Wrath is the author of such extreme horror classics as The Resurrectionist (now a major motion picture titled Come Back To Me), and it’s sequel Prey Drive, Horrible Gods, Yaccub’s Curse, 400 Days of Oppression, Sacrifice, Voracious, To the Death, The Reaper, Skinzz, Everyone Dies Famous in a Small Town, The Book of a Thousand Sins, His Pain, Population Zero, and many others.
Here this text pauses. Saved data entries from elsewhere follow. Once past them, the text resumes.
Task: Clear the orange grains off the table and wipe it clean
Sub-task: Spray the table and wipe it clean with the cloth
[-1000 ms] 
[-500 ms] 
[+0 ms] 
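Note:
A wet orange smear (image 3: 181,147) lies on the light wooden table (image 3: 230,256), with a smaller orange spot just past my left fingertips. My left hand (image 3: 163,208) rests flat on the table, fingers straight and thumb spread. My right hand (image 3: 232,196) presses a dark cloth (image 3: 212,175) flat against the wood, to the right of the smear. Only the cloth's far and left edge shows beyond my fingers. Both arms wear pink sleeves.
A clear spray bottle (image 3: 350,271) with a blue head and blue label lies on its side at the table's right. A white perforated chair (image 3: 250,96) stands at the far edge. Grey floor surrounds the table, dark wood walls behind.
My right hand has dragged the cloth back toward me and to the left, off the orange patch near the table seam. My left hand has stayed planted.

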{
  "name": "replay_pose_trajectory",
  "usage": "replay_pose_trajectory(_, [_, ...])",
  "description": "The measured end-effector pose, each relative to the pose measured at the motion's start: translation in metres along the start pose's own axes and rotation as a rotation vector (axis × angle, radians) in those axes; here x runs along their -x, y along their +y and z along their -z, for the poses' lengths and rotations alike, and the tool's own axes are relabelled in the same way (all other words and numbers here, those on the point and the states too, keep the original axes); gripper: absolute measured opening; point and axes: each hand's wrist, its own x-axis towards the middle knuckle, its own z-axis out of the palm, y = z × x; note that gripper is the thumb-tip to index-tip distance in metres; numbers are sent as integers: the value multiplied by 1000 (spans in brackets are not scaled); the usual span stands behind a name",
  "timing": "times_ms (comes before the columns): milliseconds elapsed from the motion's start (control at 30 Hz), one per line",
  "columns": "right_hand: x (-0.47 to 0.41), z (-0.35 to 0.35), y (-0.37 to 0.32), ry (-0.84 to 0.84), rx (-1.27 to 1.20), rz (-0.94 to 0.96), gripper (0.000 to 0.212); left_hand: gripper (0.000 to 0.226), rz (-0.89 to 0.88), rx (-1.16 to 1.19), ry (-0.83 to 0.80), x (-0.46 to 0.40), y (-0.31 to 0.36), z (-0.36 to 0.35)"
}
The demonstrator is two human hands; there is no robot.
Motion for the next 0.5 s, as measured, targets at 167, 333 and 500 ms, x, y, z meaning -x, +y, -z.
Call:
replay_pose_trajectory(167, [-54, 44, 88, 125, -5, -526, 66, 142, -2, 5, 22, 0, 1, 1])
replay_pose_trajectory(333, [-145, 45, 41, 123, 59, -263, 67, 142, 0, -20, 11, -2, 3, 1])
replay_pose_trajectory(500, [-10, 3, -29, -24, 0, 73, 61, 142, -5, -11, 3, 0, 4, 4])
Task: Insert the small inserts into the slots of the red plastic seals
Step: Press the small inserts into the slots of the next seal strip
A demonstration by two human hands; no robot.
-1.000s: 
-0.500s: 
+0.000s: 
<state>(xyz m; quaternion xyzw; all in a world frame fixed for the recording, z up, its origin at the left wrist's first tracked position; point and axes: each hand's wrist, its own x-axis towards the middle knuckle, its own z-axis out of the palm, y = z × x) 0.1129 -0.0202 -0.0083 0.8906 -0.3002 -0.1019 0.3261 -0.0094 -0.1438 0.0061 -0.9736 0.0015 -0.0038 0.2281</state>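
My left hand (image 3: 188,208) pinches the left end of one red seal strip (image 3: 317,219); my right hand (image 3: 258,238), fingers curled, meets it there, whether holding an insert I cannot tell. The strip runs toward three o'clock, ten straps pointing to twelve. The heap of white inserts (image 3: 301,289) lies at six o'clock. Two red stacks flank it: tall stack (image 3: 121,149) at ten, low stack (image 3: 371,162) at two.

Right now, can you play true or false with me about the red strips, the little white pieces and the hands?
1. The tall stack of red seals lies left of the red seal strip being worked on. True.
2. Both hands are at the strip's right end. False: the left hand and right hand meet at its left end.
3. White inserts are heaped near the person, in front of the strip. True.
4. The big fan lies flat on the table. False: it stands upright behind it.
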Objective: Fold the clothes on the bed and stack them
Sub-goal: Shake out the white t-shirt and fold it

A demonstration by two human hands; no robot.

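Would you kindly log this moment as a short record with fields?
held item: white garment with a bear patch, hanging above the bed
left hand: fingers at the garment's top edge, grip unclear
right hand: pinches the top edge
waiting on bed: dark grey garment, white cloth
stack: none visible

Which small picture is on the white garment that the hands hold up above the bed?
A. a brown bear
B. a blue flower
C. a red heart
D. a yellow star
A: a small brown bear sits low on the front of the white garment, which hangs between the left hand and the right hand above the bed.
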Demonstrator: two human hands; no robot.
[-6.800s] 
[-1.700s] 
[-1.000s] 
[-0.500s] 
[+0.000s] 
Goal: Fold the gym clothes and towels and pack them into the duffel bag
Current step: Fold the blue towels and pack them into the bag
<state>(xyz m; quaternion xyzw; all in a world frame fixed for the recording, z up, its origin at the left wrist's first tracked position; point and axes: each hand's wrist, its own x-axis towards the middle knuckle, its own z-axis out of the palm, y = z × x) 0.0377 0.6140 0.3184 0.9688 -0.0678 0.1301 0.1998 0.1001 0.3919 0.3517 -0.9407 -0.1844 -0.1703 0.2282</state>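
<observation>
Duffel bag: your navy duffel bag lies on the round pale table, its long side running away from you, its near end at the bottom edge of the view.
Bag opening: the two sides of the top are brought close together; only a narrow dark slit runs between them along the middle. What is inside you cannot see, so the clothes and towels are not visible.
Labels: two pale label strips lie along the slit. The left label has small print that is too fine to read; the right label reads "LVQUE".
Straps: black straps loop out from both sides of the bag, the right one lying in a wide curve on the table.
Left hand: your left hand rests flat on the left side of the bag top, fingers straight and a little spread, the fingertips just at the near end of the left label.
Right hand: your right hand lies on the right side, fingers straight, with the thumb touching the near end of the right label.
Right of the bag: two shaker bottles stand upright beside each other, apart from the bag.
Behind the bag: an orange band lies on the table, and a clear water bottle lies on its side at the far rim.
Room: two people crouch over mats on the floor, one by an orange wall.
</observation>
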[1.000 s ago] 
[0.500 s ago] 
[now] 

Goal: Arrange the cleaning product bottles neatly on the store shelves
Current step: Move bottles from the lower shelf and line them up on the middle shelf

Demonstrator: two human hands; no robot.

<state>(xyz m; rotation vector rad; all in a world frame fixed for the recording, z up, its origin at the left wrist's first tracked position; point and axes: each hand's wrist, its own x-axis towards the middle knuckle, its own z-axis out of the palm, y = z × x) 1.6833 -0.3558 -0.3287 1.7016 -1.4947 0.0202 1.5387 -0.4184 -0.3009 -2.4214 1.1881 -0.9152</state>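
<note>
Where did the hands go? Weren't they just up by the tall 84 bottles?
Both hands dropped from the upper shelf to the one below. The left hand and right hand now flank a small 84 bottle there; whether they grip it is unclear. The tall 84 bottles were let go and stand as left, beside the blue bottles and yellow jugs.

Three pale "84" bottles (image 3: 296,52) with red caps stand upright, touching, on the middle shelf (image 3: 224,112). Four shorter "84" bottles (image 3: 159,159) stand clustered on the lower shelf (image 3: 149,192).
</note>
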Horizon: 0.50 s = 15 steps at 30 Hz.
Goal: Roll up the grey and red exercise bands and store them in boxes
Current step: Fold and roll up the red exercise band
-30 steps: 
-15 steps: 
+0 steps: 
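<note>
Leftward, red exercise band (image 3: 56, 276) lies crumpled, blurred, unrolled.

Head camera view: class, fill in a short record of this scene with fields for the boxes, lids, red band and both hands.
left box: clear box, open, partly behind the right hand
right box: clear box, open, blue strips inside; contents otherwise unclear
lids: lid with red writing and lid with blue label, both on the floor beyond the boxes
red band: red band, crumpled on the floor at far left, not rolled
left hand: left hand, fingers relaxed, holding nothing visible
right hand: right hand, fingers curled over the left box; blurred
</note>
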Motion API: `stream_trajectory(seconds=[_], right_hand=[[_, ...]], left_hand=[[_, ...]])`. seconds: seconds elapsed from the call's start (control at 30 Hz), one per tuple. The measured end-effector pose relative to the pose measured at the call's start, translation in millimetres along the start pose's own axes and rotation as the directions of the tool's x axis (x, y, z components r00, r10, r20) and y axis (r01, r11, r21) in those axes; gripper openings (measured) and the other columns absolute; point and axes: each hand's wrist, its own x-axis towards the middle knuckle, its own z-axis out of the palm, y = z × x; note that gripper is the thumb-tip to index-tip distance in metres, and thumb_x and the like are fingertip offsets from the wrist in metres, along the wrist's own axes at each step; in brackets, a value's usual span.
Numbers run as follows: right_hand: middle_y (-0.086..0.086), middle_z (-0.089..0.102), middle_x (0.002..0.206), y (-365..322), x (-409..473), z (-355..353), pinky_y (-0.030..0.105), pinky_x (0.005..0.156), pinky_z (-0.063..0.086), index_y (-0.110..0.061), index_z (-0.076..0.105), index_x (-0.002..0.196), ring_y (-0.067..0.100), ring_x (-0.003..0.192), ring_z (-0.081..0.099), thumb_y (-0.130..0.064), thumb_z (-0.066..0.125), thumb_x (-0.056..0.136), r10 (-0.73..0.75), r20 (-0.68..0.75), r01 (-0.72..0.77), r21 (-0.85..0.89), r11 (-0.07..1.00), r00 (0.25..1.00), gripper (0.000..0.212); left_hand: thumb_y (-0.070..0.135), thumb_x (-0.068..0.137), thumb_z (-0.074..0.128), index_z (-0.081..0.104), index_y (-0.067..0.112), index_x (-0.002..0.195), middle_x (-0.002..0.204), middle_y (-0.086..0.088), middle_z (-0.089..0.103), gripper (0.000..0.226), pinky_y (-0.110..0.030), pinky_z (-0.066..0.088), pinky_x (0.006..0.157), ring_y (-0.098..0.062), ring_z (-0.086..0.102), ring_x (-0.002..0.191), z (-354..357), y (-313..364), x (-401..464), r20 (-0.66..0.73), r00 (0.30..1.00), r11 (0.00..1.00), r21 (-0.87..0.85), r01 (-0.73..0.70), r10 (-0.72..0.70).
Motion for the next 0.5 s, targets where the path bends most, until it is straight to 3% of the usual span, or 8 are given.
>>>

He is the co-author of Teratologist (co-written with the king of extreme horror, Edward Lee), Something Terrible (co-written with his son, Sultan Z. White), Orgy of Souls (co-written with Maurice Broaddus), Hero and The Killings (both co-written with J.F. Gonzalez), Poisoning Eros (co-written with Monica J. O’Rourke), among others.
Wrath lives and works in Austin, Texas.
Chet Williamson
Chet Williamson has written horror, science fiction, and suspense since 1981. Among his novels are Second Chance, Hunters, Defenders of the Faith, Ash Wednesday, Reign, Dreamthorp, and Psycho Sanitarium, an authorized sequel to Robert Bloch’s classic Psycho. Over a hundred of his short stories have appeared in The New Yorker, Playboy, Esquire, The Magazine of F&SF, and many other magazines and anthologies. He has won the International Horror Guild Award, and has been shortlisted twice for the World Fantasy Award, six times for the HWA Stoker, and once for the MWA’s Edgar. Nearly all of his works are available in ebook format. A stage and film actor, he has recorded over 40 unabridged audiobooks, both of his own work and that of many other writers, available at www.audible.com. Follow him on Twitter or at www.chetwilliamson.com.
Craig Wolf
Craig Wolf’s fiction has appeared in Transversions, Triangulation: Dark Glass, Cinema Spec, and Book of Shadows, among others. He has published one collection of odd fiction, Pressure Points, and a short horror novel, Trespass. His newest novel is Queen of All the Nightbirds from ChiZine Publications, and he is the co-editor of the forthcoming War on Christmas. He is a graduate of the Red Earth MFA and fictioneers in Oklahoma City, Oklahoma, and is trying to bleed blue in this reddest of states.